The Car

Arctic Monkeys

Domino – 2022
par Gwen, le 27 octobre 2022
4

Quinze ans après avoir émergé des abysses de MySpace, les Arctic Monkeys font désormais partie de ces rares créatures qui errent encore sur les terres calcinées du rock. Le genre de bestiole qui se réveille tous les quatre ans pour pondre un album, remplir les stades et se retirer aussitôt dans sa caverne sans que personne ne lui ait opposé de résistance. Belle prouesse. On se permet cependant de s’interroger au vu du déluge de superlatifs qui inonde la sortie de The Car. Si on était de mauvaise foi - ce qui n’est pas dans les habitudes de la maison —, on insinuerait que tout ce petit monde tend à s’aligner afin de sécuriser son pass presse lors de la prochaine tournée du groupe. La deuxième explication (la plus improbable, mais aussi la pire) serait que nous ayons attrapé des oreilles en mousse, devenant par la même occasion de moins en moins perméable au charisme d’Alex Turner.

On était pourtant parti l’esprit tranquille. "There'd Better Be A Mirrorball", le titre d’ouverture choisi également comme premier single, s’élance comme un fer vapeur sur de la soie. Ça mise sur l’élégance, ça engage la confiance. Après ça, on ne se rappelle plus très bien de ce qui se passe parce que notre coude a glissé et qu’on s’est tapé la tête contre le bar. Il y aura bien un sursaut au passage de "Sculptures Of Anything Goes" dont la noirceur synthétique fera une excellente bande originale pour un polar de qualité. Ensuite, retour chez Morphée. On s’attendait à ce que cette nouvelle fournée soit une prolongation de la précédente qui ne nous avait alors séduite qu’à moitié. On espérait secrètement que tous les aspects les moins excitants de celle-ci soient révisés à notre avantage. Pas de bol.

Pour notre peine, ce sera encore plus de violons, de roucoulades et de lumière tamisée.
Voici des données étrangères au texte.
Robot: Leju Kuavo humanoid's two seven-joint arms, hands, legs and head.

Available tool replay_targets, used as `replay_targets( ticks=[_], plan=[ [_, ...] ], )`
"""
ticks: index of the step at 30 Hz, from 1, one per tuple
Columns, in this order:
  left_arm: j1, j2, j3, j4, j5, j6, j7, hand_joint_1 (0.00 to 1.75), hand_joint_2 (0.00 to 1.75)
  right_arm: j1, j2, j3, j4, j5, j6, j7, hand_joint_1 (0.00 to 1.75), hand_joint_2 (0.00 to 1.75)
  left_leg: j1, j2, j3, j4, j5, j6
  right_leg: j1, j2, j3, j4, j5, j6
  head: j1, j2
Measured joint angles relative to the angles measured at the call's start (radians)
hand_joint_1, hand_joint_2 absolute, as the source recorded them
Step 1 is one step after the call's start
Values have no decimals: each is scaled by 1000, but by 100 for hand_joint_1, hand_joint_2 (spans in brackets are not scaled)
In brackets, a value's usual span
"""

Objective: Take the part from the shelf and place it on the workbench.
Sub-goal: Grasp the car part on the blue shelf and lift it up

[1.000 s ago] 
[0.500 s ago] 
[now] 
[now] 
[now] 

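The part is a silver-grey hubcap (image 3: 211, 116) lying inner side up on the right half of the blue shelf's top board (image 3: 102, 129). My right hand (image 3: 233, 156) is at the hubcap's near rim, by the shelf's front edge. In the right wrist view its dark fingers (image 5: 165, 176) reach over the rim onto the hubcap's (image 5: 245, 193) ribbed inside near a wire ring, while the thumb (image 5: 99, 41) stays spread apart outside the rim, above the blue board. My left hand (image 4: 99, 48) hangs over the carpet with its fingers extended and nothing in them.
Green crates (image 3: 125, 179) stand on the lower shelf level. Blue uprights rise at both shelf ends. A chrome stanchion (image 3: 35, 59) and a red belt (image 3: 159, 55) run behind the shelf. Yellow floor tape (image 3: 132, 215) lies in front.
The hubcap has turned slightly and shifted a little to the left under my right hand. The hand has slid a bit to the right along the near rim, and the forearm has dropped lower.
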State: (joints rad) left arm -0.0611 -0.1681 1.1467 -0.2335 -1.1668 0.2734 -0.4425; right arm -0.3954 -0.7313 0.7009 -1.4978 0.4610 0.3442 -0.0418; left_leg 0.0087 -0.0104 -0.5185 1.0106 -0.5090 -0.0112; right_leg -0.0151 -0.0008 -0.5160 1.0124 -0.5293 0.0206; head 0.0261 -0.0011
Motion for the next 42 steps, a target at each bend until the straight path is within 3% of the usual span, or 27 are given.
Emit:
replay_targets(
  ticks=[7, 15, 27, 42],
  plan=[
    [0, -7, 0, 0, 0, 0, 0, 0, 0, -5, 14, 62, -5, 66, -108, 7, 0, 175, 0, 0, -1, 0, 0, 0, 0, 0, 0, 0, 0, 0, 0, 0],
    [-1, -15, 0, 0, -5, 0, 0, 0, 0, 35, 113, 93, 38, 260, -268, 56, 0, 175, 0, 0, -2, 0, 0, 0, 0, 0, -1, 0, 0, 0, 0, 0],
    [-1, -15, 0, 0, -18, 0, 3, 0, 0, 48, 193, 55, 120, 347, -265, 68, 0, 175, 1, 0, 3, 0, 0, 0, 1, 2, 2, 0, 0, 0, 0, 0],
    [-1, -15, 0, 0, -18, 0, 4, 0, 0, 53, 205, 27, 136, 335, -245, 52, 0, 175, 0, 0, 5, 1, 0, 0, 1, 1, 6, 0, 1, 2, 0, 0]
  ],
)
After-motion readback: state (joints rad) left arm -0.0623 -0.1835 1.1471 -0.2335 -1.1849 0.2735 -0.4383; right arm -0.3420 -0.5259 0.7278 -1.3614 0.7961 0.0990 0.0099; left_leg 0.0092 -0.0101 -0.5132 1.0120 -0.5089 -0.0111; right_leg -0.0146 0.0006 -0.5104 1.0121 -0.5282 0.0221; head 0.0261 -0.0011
Bien sûr, tout cela est remarquablement bien produit par James Ford dont le travail d’orfèvre passera à la trappe une fois broyé par la sono de l'Accor Arena ou de la plaine de Werchter. De son côté, Alex Turner s’occupe toujours aussi bien de ses textes, mais ne semble plus chanter que pour lui - et aussi un peu pour sa meuf. Chaque inflexion est sous-pesée, chaque falsetto veut prouver au monde qu’il existe. Ce que le crooner a perdu en ironie, il l’a gagné en prétention. Et puis, où est donc planqué Matt Helders ? À notre grand regret, le mec aux quatorze bras se trouve ici reconverti en accompagnateur de prestige. Mais peut-être cela l’arrange-t-il de pouvoir s’enfiler des whiskys secs d’une main pendant qu’il claque une cymbale de l’autre...
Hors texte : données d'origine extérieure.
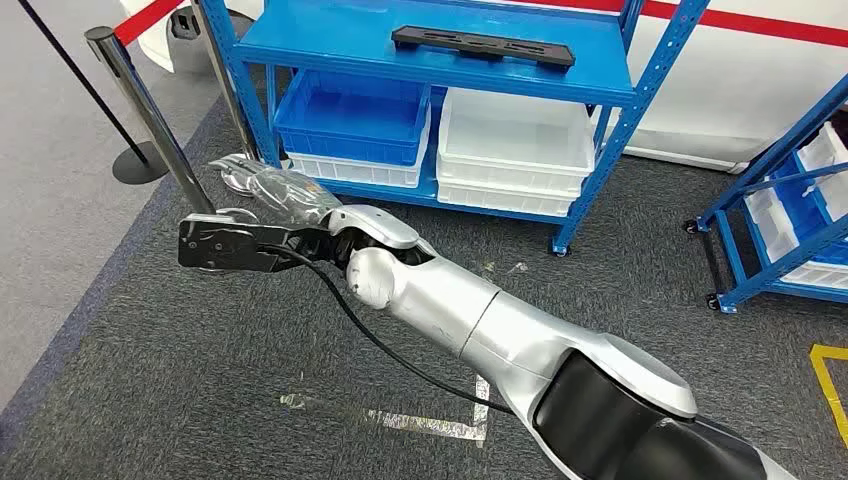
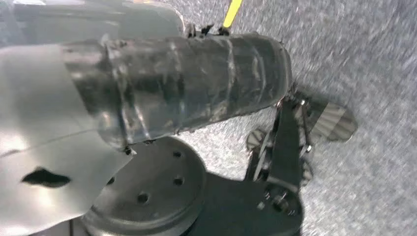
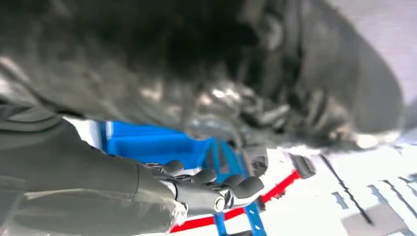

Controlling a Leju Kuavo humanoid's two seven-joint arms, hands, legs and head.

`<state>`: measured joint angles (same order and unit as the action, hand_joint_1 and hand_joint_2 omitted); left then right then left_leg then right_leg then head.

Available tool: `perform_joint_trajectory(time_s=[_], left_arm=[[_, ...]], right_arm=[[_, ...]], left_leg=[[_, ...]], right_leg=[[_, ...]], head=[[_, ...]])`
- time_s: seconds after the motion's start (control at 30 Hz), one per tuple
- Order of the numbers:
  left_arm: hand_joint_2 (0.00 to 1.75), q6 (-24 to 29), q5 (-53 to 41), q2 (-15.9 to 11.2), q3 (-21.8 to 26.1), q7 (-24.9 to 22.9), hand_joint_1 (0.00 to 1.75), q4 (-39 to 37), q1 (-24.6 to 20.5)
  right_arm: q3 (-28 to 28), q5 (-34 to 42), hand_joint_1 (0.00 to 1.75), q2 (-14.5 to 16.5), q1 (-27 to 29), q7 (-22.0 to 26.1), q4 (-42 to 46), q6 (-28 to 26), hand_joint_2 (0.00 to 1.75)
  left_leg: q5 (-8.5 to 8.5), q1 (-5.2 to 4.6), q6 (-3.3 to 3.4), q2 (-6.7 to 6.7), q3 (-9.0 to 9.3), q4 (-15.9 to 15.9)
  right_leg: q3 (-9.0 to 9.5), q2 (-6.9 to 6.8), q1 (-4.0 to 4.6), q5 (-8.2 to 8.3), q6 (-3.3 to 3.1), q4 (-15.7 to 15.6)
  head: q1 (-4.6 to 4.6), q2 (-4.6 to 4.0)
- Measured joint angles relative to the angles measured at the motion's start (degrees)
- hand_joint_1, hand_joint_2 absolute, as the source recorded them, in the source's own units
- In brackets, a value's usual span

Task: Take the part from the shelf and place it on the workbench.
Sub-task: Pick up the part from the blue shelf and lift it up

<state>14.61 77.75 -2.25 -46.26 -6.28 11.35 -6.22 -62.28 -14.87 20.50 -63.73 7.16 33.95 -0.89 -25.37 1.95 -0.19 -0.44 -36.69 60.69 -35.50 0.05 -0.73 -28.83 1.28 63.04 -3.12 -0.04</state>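
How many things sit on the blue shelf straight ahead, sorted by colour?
On the blue shelf, in the head view:
Black part, on the top level: 1
Blue bin, lower level: 1
White bins, lower level, one under the blue bin and two stacked beside it: 3
Total: 5

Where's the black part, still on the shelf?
On the shelf: the black part lies flat on the blue shelf top; the right hand is short of it.
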Motion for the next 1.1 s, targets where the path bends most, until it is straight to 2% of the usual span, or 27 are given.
perform_joint_trajectory(time_s=[0.07, 0.13, 0.17, 0.2, 0.23, 0.3, 0.33, 0.4, 0.5, 0.57, 0.63, 0.67, 0.7, 0.73, 0.77, 0.83, 0.87, 1.0, 1.03, 1.1], left_arm=[[0.00, -0.40, -0.14, -0.06, 0.00, 0.45, 0.00, -0.03, 0.00], [0.00, -1.01, -0.34, -0.16, 0.01, 1.03, 0.00, -0.09, 0.00], [0.00, -1.20, -0.45, -0.20, 0.01, 1.13, 0.00, -0.14, 0.01], [0.00, -1.36, -0.58, -0.22, 0.01, 1.17, 0.00, -0.19, 0.03], [0.00, -1.49, -0.74, -0.24, 0.01, 1.23, 0.00, -0.23, 0.05], [0.00, -1.58, -0.95, -0.22, 0.01, 1.42, 0.00, -0.27, 0.05], [0.00, -1.40, -0.99, -0.21, 0.01, 1.47, 0.00, -0.29, 0.03], [0.00, -0.62, -1.03, -0.21, 0.01, 1.27, 0.00, -0.31, -0.05], [0.00, 0.70, -1.27, -0.36, 0.01, 0.66, 0.00, -0.37, -0.09], [0.00, 1.39, -1.44, -0.47, 0.01, 0.40, 0.00, -0.40, -0.05], [0.00, 2.12, -1.76, -0.48, 0.01, 0.06, 0.00, -0.42, -0.06], [0.00, 2.47, -2.04, -0.51, 0.00, -0.16, 0.00, -0.43, -0.06], [0.00, 2.80, -2.34, -0.56, -0.01, -0.42, 0.00, -0.45, -0.05], [0.00, 3.09, -2.69, -0.65, -0.01, -0.62, 0.00, -0.46, -0.03], [0.00, 3.36, -3.03, -0.76, -0.01, -0.80, 0.00, -0.46, -0.01], [0.00, 3.74, -3.84, -1.04, -0.09, -1.22, 0.00, -0.49, -0.07], [0.00, 3.82, -4.20, -1.17, -0.17, -1.41, 0.00, -0.51, -0.13], [0.00, 3.87, -5.08, -1.58, -0.39, -1.59, 0.00, -0.56, -0.11], [0.00, 3.87, -5.13, -1.68, -0.40, -1.59, 0.00, -0.57, -0.10], [0.00, 3.86, -5.16, -1.91, -0.43, -1.59, 0.00, -0.68, -0.17]], right_arm=[[-0.39, -2.98, 0.00, -0.14, -0.72, 0.01, -0.85, -0.39, 0.00], [-0.91, -7.57, 0.00, -0.52, -1.62, 0.13, -2.42, -0.80, 0.00], [-1.04, -9.01, 0.00, -0.73, -1.78, 0.13, -3.13, -0.82, 0.00], [-1.13, -9.96, 0.00, -0.91, -1.89, -0.01, -3.68, -0.81, 0.00], [-1.20, -10.74, 0.00, -1.04, -2.07, -0.26, -4.16, -0.78, 0.00], [-1.28, -12.19, 0.00, -1.11, -2.83, -0.92, -4.83, -0.59, 0.00], [-1.28, -12.83, 0.00, -1.12, -3.26, -1.22, -5.12, -0.45, 0.00], [-1.28, -14.19, 0.00, -1.18, -3.76, -1.78, -5.77, -0.14, 0.00], [-1.28, -16.30, 0.00, -1.38, -3.88, -2.30, -6.65, 0.17, 0.00], [-1.28, -17.43, 0.00, -1.42, -3.99, -2.33, -7.04, 0.31, 0.00], [-1.28, -18.38, 0.00, -1.44, -3.87, -2.34, -7.44, 0.58, 0.00], [-1.28, -18.83, 0.00, -1.47, -3.72, -2.34, -7.65, 0.70, 0.00], [-1.28, -19.29, 0.00, -1.50, -3.58, -2.35, -7.84, 0.76, 0.00], [-1.28, -19.72, 0.00, -1.55, -3.49, -2.35, -7.99, 0.76, 0.00], [-1.25, -20.14, 0.00, -1.59, -3.46, -2.35, -8.09, 0.74, 0.00], [-1.12, -20.92, 0.00, -1.74, -3.46, -2.36, -8.27, 0.73, 0.00], [-1.02, -21.30, 0.00, -1.83, -3.44, -2.38, -8.36, 0.73, 0.00], [-0.71, -22.28, 0.00, -2.26, -3.44, -2.61, -8.65, 0.75, 0.00], [-0.59, -22.31, 0.00, -2.39, -3.52, -2.64, -8.70, 0.75, 0.00], [-0.37, -22.33, 0.00, -2.71, -3.63, -2.67, -8.84, 0.77, 0.00]], left_leg=[[0.04, -0.08, 0.17, 0.02, -0.09, 0.00], [0.08, -0.31, 0.45, 0.03, -0.19, 0.00], [0.08, -0.45, 0.52, 0.01, -0.19, 0.00], [0.07, -0.63, 0.57, -0.01, -0.16, 0.00], [0.08, -0.81, 0.59, -0.02, -0.11, 0.00], [0.07, -1.15, 0.57, -0.03, -0.06, -0.02], [0.11, -1.22, 0.48, 0.00, -0.07, -0.07], [0.27, -1.20, 0.08, 0.07, -0.03, -0.35], [-0.06, -1.16, -0.79, 0.19, 0.01, -0.50], [-2.48, -1.08, -1.18, 0.22, -1.78, 3.51], [-5.43, -0.98, -1.57, 0.22, -5.11, 10.62], [-5.87, -0.92, -1.75, 0.23, -6.27, 12.86], [-5.31, -0.87, -1.90, 0.24, -6.57, 13.21], [-3.72, -0.80, -2.01, 0.26, -5.70, 11.24], [-1.73, -0.72, -2.09, 0.30, -4.08, 7.66], [0.29, -0.79, -1.89, 0.30, -0.94, 1.51], [0.31, -0.88, -1.58, 0.26, -0.22, 0.08], [-0.29, -0.75, -0.18, 0.11, 0.30, -0.45], [-0.34, -0.65, 0.09, 0.13, 0.53, -0.60], [-0.58, -0.64, 0.64, 0.15, 0.93, -0.72]], right_leg=[[-1.98, -0.01, 0.06, -1.93, 0.08, 4.09], [-5.65, -0.01, 0.18, -4.64, 0.09, 11.38], [-6.77, -0.01, 0.22, -4.85, -0.07, 13.32], [-6.85, 0.00, 0.32, -3.96, -0.38, 13.06], [-5.84, 0.02, 0.49, -2.18, -0.86, 10.56], [-2.24, 0.00, 1.03, 1.52, -2.17, 2.63], [-0.89, -0.07, 1.30, 2.54, -2.62, -0.38], [-0.02, -0.18, 1.67, 2.82, -2.97, -2.57], [0.89, -0.19, 1.18, 3.62, -3.05, -4.13], [1.41, -0.24, 0.81, 4.04, -3.15, -4.99], [1.45, -0.22, 0.86, 3.98, -3.32, -4.99], [1.46, -0.19, 0.88, 3.88, -3.35, -4.92], [1.48, -0.13, 0.87, 3.74, -3.34, -4.77], [1.51, -0.04, 0.81, 3.52, -3.25, -4.51], [1.54, 0.05, 0.72, 3.19, -3.09, -4.14], [1.34, 0.19, 0.82, 2.50, -2.55, -3.32], [1.20, 0.20, 0.94, 2.29, -2.30, -3.02], [0.83, 0.19, 1.21, 1.51, -1.49, -2.22], [0.17, 0.19, 1.16, 0.72, -1.16, -0.74], [-2.95, 0.16, 0.87, -1.64, -0.58, 5.20]], head=[[0.02, 0.00], [0.04, 0.00], [0.05, 0.00], [0.05, 0.00], [0.05, 0.00], [-0.02, 0.00], [-0.02, 0.00], [0.02, 0.00], [0.08, 0.00], [0.03, 0.00], [0.03, 0.00], [0.04, 0.00], [0.04, 0.00], [0.04, 0.00], [0.03, 0.00], [-0.03, 0.00], [-0.03, 0.00], [0.16, 0.00], [0.26, 0.00], [0.39, 0.00]])
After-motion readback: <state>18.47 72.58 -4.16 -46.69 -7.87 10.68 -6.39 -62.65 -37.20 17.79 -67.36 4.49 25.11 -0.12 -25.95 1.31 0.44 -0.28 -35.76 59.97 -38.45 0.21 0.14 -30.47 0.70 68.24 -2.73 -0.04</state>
The Car, c'est la musique qui tapisse l'ascenseur le plus luxueux du monde. Feutré, marbré, chromé, avec un groom tout propre qui hoche gracieusement de la tête quand tu le quittes au niveau du penthouse. Mais le sol a beau être couvert de paillettes, cela reste un ascenseur. Plus personne ne demande aux Arctic Monkeys de resservir une tranche de "Brianstorm" ou de "Do I Wanna Know". Ces morceaux-là sont gravés et s’ils nous manquent, il suffit de relancer le disque. On a déjà assisté à des retournements de situation plus incongrus et on ne reprochera donc jamais à un groupe d'élargir ses horizons, ni même de freiner l’allure. Cela dit, on connaît aussi des maisons de retraite à l'atmosphère plus chaotique.